What this task involves — From the material below, pull each line containing the string "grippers".

Recorded data —
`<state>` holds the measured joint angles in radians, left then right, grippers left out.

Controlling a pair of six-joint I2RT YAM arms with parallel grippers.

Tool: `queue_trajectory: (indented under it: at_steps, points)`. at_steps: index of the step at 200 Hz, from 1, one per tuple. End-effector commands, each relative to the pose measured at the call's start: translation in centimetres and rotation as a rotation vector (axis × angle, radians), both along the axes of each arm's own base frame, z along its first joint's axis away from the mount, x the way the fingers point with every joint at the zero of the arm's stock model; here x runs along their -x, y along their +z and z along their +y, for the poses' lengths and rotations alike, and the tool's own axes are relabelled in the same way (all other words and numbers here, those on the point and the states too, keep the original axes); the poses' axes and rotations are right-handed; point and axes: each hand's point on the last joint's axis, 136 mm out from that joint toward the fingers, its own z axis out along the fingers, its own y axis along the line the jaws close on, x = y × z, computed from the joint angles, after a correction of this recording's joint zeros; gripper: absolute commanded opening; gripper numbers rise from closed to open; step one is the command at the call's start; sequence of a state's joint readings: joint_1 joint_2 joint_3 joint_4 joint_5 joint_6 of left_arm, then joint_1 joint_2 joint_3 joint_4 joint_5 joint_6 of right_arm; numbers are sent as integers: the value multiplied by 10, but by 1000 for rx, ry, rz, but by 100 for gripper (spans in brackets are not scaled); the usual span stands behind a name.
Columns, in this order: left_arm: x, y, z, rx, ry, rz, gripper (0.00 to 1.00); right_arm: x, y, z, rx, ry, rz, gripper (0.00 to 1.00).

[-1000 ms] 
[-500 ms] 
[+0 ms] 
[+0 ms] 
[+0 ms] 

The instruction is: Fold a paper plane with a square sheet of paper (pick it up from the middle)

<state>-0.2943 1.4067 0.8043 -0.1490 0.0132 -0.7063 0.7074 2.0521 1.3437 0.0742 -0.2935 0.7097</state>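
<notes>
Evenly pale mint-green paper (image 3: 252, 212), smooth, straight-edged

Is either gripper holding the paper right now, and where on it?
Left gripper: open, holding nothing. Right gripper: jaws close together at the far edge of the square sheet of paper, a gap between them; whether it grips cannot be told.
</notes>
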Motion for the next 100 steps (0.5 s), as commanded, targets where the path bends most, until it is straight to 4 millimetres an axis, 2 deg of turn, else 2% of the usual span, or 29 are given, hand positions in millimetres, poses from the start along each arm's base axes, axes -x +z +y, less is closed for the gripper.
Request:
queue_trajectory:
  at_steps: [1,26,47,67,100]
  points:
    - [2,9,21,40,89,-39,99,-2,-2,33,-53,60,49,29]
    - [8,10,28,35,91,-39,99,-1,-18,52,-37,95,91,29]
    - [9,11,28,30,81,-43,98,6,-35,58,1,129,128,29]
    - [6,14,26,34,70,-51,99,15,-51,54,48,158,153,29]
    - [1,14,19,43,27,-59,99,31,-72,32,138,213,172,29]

Solution for this exercise —
`<state>` holds the measured joint angles in radians, left then right, grippers left out.
Controlling a pair of six-joint I2RT YAM arms with parallel grippers.

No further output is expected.